**PROMPT**
Locate every line in the material below that has the word "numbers". Copy each of those lines.
Segment Start: COLLECTED DATA
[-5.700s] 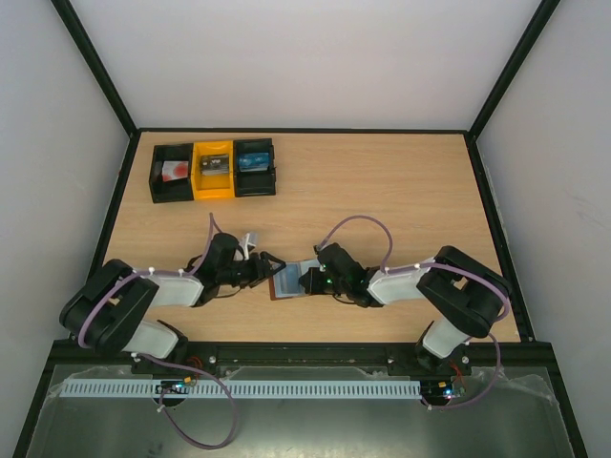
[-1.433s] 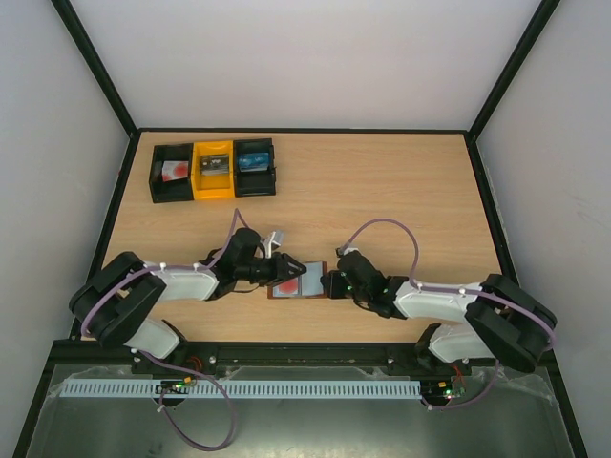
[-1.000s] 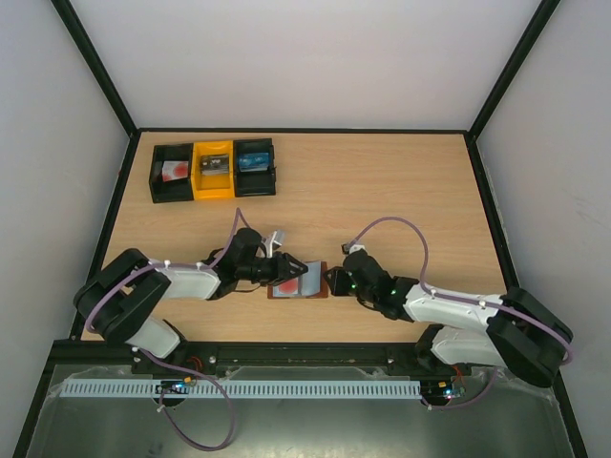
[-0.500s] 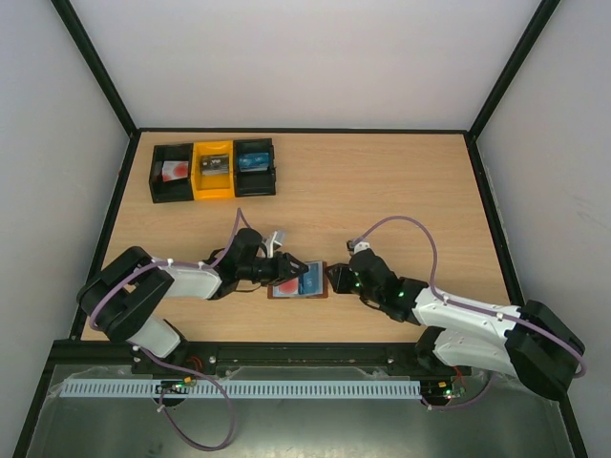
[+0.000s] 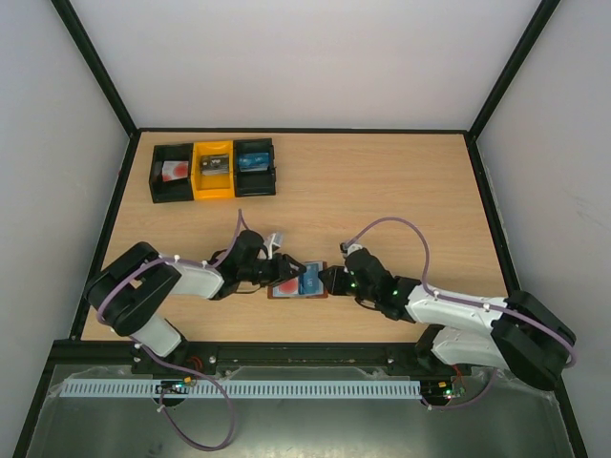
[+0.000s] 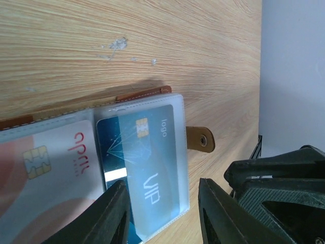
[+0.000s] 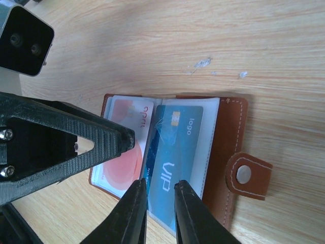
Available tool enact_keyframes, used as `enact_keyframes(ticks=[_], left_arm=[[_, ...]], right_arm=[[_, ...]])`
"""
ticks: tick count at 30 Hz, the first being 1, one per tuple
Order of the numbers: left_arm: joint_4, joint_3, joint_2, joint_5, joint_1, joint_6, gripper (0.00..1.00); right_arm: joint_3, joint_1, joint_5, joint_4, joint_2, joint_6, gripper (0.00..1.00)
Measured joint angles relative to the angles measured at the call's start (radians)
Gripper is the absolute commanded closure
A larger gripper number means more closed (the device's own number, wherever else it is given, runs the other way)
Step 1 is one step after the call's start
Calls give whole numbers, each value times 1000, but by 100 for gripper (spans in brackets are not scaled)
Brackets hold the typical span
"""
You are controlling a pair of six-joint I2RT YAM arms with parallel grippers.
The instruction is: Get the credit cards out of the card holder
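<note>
The card holder (image 5: 286, 293), brown leather, lies open on the table between my two arms. One clear sleeve holds a blue credit card (image 7: 177, 147) marked VIP. The sleeve beside it holds a white card with a red disc (image 7: 124, 147). The holder's snap tab (image 7: 249, 175) sticks out to the side. My left gripper (image 6: 162, 218) is open, its fingers either side of the blue card's sleeve (image 6: 147, 157). My right gripper (image 7: 161, 213) comes from the opposite side, its jaws a narrow gap apart over the blue card's near end, with nothing pinched. In the top view the left gripper (image 5: 284, 272) and right gripper (image 5: 326, 280) meet over the holder.
Three small bins stand in a row at the back left: black (image 5: 172, 171), yellow (image 5: 213, 169) and black with blue contents (image 5: 255, 164). A black frame (image 5: 487, 219) borders the wooden table. The right gripper's black body (image 6: 279, 193) sits close to my left fingers.
The blue card's face has come into sight in the holder. My right arm stretched out low to the right, then drew back a little. The left gripper widened slightly and the right narrowed slightly.
</note>
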Motion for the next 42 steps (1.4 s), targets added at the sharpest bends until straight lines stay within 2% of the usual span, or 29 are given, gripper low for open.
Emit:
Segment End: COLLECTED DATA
**EXERCISE RESPONSE**
Order of the numbers: left_arm: joint_4, joint_3, joint_2, joint_5, joint_1, joint_6, gripper (0.00..1.00); right_arm: joint_3, joint_1, joint_5, joint_4, joint_2, joint_6, gripper (0.00..1.00)
Calls give whole numbers, each value times 1000, but by 100 for gripper (spans in brackets are not scaled)

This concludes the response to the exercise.